Now that the initial wave of hype has died down, we thought we’d outline why we are excited about participating in Coursera. We think it is only fair to start by saying this is definitely an experiment. Coursera is a newish startup and as such is still figuring out its plan/business model. Similarly, our involvement so far has been a little whirlwind and we haven’t actually taught courses yet, and we are happy to collect data and see how things turn out. So ask us again in 6 months when we are both done teaching.

But for now, this is why we are excited.

  1. Open Access. As Rafa alluded to in his post, this is an opportunity to reach a broad and diverse audience. As academics devoted to open science, we also think that opening up our courses to the biggest possible audience is, in principle, a good thing. That is why we are both basing our courses on free software and teaching the courses for free to anyone with an internet connection. 
  2. Excitement about statistics. The data revolution means that there is a really intense interest in statistics right now. It’s so exciting that Joe Blitzstein’s stat class on iTunes U has been one of the top courses on that platform. Our local superstar John McGready has also put his statistical reasoning course up on iTunes U to a similar explosion of interest. Rafa recently put his statistics for genomics lectures up on Youtube and they have already been viewed thousands of times.
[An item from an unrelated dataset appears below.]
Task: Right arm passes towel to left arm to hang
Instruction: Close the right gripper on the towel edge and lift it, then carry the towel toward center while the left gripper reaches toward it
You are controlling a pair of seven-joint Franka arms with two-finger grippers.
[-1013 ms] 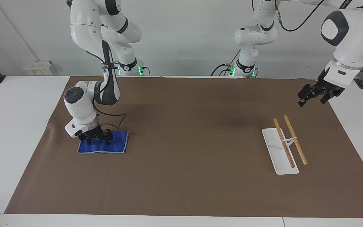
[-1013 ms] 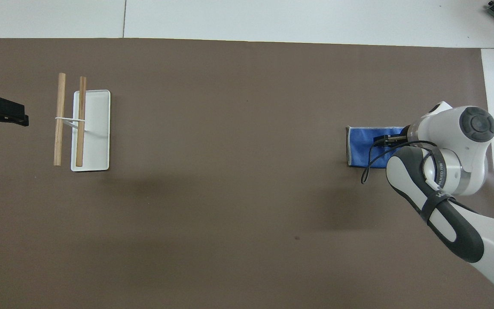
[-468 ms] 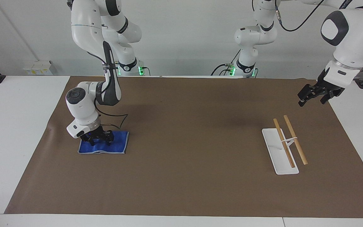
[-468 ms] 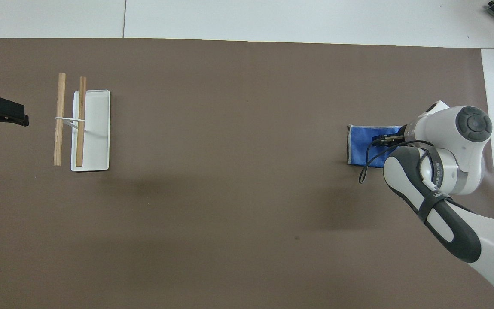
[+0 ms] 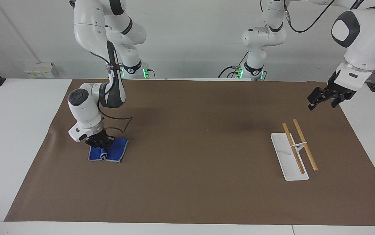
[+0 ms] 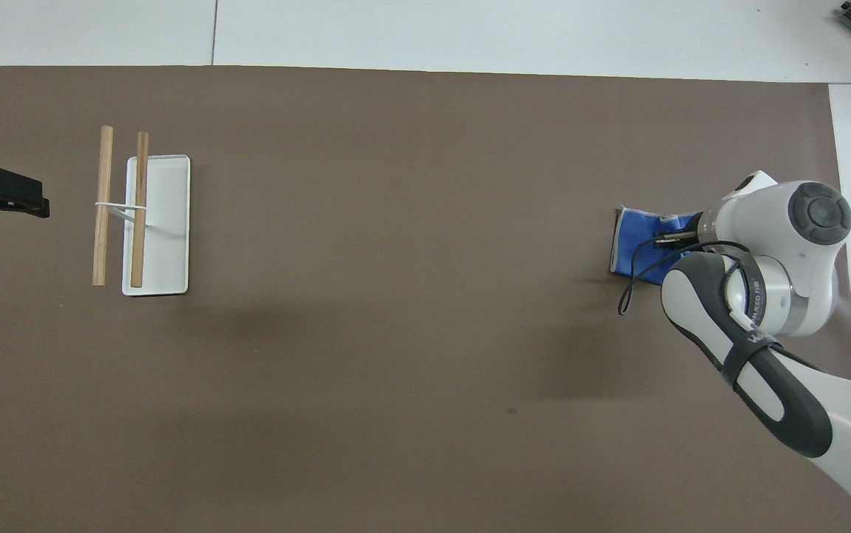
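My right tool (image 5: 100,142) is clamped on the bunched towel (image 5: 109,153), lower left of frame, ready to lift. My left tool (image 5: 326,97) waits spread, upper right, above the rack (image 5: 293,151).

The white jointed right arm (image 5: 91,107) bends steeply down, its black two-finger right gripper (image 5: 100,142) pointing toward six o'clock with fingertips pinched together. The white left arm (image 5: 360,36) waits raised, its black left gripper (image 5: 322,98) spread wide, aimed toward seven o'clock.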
As people who are super pumped about the power and importance of statistics, we want to get in on the game. 
  3. We work hard to develop good materials. We put effort into building materials that our students will find useful. We want to maximize the impact of these efforts. We have over 30,000 students enrolled in our two courses so far. 
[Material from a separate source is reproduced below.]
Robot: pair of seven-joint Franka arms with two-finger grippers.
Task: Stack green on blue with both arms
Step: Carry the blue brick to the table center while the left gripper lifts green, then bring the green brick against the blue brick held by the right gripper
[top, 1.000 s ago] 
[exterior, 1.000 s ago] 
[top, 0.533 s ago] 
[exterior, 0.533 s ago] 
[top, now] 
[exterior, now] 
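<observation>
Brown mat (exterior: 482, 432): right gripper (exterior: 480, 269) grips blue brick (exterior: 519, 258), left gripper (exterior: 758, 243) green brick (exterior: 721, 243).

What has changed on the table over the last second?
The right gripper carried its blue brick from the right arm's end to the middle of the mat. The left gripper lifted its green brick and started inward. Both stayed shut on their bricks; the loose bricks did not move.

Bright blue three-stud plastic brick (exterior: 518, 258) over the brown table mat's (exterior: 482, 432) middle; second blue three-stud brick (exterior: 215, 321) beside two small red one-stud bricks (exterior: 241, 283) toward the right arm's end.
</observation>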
  4. It is an exciting experiment. Online teaching, including very very good online teaching, has been around for a long time. But the model of free courses at incredibly large scale is actually really new. Whether you think it is a gimmick or something here to stay, it is exciting to be part of the first experimental efforts to build courses at scale. Of course, this could flame out. We don’t know, but that is the fun of any new experiment. 
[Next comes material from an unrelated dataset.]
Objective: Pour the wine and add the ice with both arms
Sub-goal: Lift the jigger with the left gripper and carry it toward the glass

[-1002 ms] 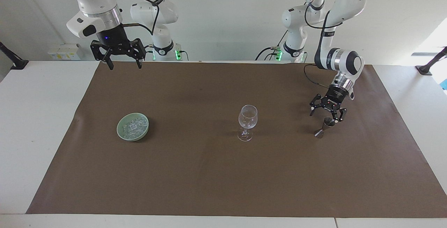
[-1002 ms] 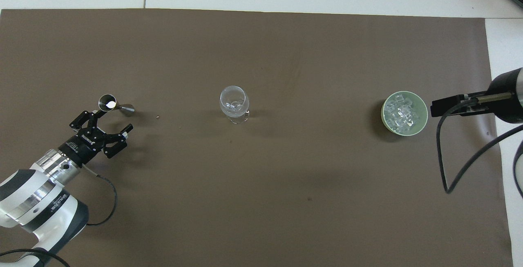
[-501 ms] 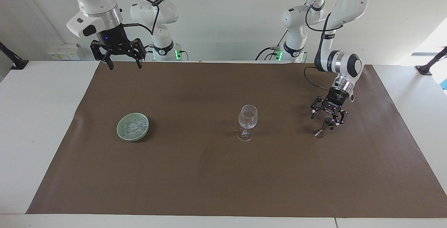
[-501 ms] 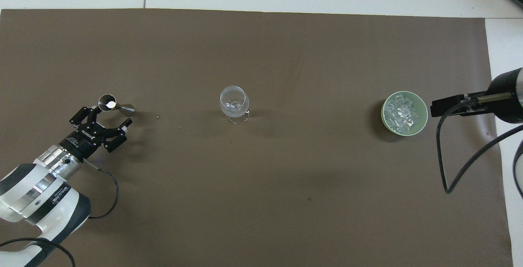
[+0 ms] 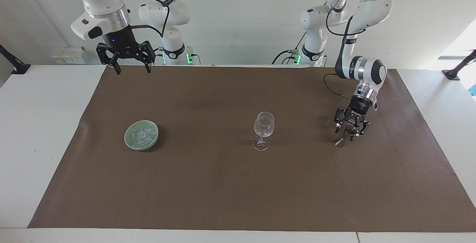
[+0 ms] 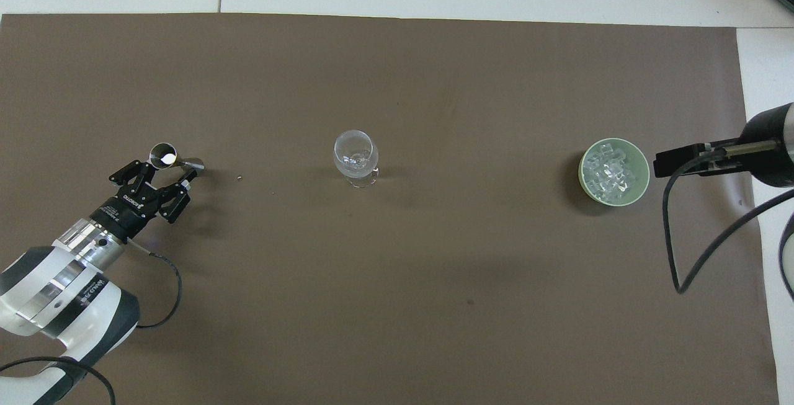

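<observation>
Basically nothing's poured yet: glass (image 5: 263, 129) looks empty, ice (image 5: 142, 134) sits in its bowl (image 5: 129, 141). Left gripper (image 5: 350, 130) straddles the jigger (image 5: 348, 134), grip unclear. Right gripper (image 5: 131, 65) waits, open, over the mat's edge.

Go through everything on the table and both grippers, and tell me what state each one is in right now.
Jigger: upright on the mat, at the left arm's end.
Left gripper: down around the jigger, fingers on either side of it.
Right gripper: open, raised, waiting over the mat's edge.
Glass: upright at mid-table, no wine visible.
Bowl: upright at the right arm's end, holding the ice.
Ice: heaped in the bowl.
</observation>
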`<state>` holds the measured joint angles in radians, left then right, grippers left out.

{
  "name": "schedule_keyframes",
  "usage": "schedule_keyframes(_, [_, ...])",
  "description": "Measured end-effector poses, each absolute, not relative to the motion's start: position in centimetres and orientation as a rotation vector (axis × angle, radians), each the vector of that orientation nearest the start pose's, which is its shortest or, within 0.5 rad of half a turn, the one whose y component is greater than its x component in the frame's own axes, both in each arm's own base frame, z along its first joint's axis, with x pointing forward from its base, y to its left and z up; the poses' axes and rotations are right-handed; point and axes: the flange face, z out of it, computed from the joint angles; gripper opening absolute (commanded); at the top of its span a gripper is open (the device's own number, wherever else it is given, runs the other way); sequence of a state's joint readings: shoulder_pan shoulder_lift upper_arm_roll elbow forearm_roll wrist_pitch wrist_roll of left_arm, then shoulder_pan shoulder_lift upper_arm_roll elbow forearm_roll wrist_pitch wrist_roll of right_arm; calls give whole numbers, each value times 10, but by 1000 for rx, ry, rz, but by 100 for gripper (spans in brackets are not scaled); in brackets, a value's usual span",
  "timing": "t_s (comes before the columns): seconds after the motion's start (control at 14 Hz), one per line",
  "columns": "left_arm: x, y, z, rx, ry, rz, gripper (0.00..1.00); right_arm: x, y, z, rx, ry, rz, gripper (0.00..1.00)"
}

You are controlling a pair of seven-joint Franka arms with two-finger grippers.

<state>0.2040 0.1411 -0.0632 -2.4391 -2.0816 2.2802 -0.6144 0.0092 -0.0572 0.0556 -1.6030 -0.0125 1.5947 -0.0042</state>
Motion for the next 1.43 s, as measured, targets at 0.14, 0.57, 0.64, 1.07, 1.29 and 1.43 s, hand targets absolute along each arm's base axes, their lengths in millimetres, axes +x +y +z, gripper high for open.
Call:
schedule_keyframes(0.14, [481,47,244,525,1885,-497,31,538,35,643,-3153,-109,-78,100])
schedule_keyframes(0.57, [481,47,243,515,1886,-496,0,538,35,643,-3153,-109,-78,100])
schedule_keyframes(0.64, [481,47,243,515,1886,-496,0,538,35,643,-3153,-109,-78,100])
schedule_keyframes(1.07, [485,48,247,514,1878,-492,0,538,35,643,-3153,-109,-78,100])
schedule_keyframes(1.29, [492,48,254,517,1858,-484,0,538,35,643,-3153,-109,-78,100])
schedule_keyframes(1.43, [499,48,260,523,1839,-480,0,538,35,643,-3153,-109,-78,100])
  5. Good advertising. Every professor at a research school is a start-up of one. This idea deserves it’s own blog post. But if you accept that premise, to keep the operation going you need good advertising. One way to do that is writing good research papers, another is having awesome students, a third is giving talks at statistical and scientific conferences. This is an amazing new opportunity to showcase the cool things that we are doing. 
  6. Coursera built some cool toys. As statisticians, we love new types of data. It’s like candy. Coursera has all sorts of cool toys for collecting data about drop out rates, participation, discussion board answers, peer review of assignments, etc. We are pretty psyched to take these out for a spin and see how we can use them to improve our teaching.
  7. Innovation is going to happen in education. The music industry spent years fighting a losing battle over music sharing. Mostly, this damaged their reputation and stopped them from developing new technology like iTunes/Spotify that became hugely influential/profitable. Education has been done the same way for hundreds (or thousands) of years. As new educational technologies develop, we’d rather be on the front lines figuring out the best new model than fighting to hold on to the old model. 

Finally, we’d like to say a word about why we think in-person education isn’t really threatened by MOOCs, at least for our courses. If you take one of our courses through Coursera you will get to see the lectures and do a few assignments. We will interact with students through message boards, videos, and tutorials. But there are only 2 of us and 30,000 people registered. So you won’t get much one on one interaction. On the other hand, if you come to the top Ph.D. program in biostatistics and take Data Analysis, you will now get 16 weeks of one-on-one interaction with Jeff in a classroom, working on tons of problems together. In other words, putting our lectures online now means at Johns Hopkins you get the most qualified TA you have ever had. Your professor.